> TASK GOAL
Here is a listing; restate all of it exactly.

§

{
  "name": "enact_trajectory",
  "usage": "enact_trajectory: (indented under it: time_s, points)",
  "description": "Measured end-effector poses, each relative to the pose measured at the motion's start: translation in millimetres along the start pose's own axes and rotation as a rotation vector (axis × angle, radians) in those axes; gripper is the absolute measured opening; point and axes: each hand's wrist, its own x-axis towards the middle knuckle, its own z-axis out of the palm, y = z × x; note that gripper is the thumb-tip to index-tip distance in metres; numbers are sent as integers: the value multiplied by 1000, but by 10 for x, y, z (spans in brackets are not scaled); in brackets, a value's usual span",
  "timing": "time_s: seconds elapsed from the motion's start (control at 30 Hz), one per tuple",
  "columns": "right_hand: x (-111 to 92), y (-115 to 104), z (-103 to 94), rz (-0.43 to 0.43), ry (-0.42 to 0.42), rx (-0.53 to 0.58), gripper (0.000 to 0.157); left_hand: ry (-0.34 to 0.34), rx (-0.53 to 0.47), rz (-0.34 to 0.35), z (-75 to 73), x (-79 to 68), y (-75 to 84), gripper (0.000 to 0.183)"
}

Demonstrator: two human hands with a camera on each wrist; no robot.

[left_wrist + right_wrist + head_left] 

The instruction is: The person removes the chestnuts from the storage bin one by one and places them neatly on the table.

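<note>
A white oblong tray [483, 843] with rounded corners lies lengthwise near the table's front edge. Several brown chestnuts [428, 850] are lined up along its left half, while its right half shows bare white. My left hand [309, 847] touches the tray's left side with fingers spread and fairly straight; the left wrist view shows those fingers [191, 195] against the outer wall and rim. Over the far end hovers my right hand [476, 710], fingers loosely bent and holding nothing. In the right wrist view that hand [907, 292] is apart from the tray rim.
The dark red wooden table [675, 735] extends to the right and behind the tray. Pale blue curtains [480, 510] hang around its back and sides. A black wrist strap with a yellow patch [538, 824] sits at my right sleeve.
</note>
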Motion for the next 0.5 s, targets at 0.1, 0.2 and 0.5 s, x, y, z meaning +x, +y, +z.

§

> ANSWER FOR THIS EXERCISE
{
  "name": "enact_trajectory",
  "usage": "enact_trajectory: (indented under it: time_s, points)",
  "description": "Measured end-effector poses, each relative to the pose measured at the motion's start: translation in millimetres along the start pose's own axes and rotation as a rotation vector (axis × angle, radians) in those axes; gripper is the absolute measured opening; point and axes: each hand's wrist, its own x-axis towards the middle knuckle, its own z-axis out of the palm, y = z × x; note that gripper is the thumb-tip to index-tip distance in metres; numbers are sent as integers: the value multiplied by 1000, but by 10 for x, y, z (spans in brackets are not scaled); in brackets, a value's usual span",
  "timing": "time_s: seconds elapsed from the motion's start (control at 30 Hz), one per tuple",
  "columns": "right_hand: x (-111 to 92), y (-115 to 104), z (-103 to 94), rz (-0.43 to 0.43), ry (-0.42 to 0.42), rx (-0.53 to 0.58), gripper (0.000 to 0.157); left_hand: ry (-0.34 to 0.34), rx (-0.53 to 0.47), rz (-0.34 to 0.35), z (-75 to 73), x (-79 to 68), y (-75 to 84), gripper (0.000 to 0.183)"
}

Demonstrator: two human hands with a camera on each wrist; no robot.

[left_wrist + right_wrist + head_left] 

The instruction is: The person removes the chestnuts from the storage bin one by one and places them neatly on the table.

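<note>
A white oblong tray [483, 843] with rounded corners lies lengthwise near the table's front edge. Several brown chestnuts [428, 850] are lined up along its left half, while its right half shows bare white. My left hand [309, 847] touches the tray's left side with fingers spread and fairly straight; the left wrist view shows those fingers [191, 195] against the outer wall and rim. Over the far end hovers my right hand [476, 710], fingers loosely bent and holding nothing. In the right wrist view that hand [907, 292] is apart from the tray rim.
The dark red wooden table [675, 735] extends to the right and behind the tray. Pale blue curtains [480, 510] hang around its back and sides. A black wrist strap with a yellow patch [538, 824] sits at my right sleeve.
</note>
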Motion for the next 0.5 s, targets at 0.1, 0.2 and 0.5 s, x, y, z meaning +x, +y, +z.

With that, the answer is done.